*EXERCISE:*
All records that follow are to be restated exactly.

------------------------------------------------------------

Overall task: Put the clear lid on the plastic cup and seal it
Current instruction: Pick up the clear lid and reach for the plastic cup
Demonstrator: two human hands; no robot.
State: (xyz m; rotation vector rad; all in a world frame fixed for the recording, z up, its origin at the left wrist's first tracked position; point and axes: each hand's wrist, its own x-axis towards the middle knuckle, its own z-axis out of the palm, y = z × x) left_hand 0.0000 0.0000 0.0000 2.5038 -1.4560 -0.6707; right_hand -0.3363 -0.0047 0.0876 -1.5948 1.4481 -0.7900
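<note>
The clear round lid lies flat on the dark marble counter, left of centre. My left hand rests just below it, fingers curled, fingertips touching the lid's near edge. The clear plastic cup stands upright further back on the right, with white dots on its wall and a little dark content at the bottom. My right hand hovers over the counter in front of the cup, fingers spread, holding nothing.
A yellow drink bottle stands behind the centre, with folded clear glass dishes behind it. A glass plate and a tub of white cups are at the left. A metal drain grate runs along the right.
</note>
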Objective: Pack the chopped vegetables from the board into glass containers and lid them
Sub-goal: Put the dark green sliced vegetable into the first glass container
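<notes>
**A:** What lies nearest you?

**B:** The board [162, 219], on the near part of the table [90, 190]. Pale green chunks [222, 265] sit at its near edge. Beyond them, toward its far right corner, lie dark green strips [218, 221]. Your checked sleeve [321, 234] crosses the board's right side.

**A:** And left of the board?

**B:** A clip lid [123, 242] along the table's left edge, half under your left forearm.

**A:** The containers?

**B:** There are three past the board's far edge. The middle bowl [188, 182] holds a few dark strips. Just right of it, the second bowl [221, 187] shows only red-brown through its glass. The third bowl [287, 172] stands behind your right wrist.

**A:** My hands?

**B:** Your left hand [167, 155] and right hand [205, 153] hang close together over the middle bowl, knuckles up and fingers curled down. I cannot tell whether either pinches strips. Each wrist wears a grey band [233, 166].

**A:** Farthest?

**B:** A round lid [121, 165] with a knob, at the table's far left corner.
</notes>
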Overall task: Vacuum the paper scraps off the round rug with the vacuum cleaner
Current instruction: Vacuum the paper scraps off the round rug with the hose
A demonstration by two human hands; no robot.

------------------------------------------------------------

*TASK OUTPUT:*
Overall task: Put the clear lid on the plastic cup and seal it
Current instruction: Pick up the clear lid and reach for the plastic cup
Demonstrator: two human hands; no robot.
State: (xyz m; rotation vector rad; all in a world frame fixed for the recording, z up, its origin at the left wrist's first tracked position; point and axes: each hand's wrist, its own x-axis towards the middle knuckle, its own z-axis out of the palm, y = z × x) left_hand 0.0000 0.0000 0.0000 2.5038 -1.4560 -0.6707; right_hand -0.3363 -0.0047 0.0876 -1.5948 1.4481 -0.7900
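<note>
The clear round lid lies flat on the dark marble counter, left of centre. My left hand rests just below it, fingers curled, fingertips touching the lid's near edge. The clear plastic cup stands upright further back on the right, with white dots on its wall and a little dark content at the bottom. My right hand hovers over the counter in front of the cup, fingers spread, holding nothing.
A yellow drink bottle stands behind the centre, with folded clear glass dishes behind it. A glass plate and a tub of white cups are at the left. A metal drain grate runs along the right.
</note>
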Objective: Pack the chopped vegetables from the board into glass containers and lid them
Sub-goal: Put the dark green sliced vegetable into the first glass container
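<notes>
**A:** What lies nearest you?

**B:** The board [162, 219], on the near part of the table [90, 190]. Pale green chunks [222, 265] sit at its near edge. Beyond them, toward its far right corner, lie dark green strips [218, 221]. Your checked sleeve [321, 234] crosses the board's right side.

**A:** And left of the board?

**B:** A clip lid [123, 242] along the table's left edge, half under your left forearm.

**A:** The containers?

**B:** There are three past the board's far edge. The middle bowl [188, 182] holds a few dark strips. Just right of it, the second bowl [221, 187] shows only red-brown through its glass. The third bowl [287, 172] stands behind your right wrist.

**A:** My hands?

**B:** Your left hand [167, 155] and right hand [205, 153] hang close together over the middle bowl, knuckles up and fingers curled down. I cannot tell whether either pinches strips. Each wrist wears a grey band [233, 166].

**A:** Farthest?

**B:** A round lid [121, 165] with a knob, at the table's far left corner.
</notes>
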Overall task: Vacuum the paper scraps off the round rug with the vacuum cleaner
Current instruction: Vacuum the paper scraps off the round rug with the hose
A demonstration by two human hands; no robot.

Fully answered, the exercise is complete.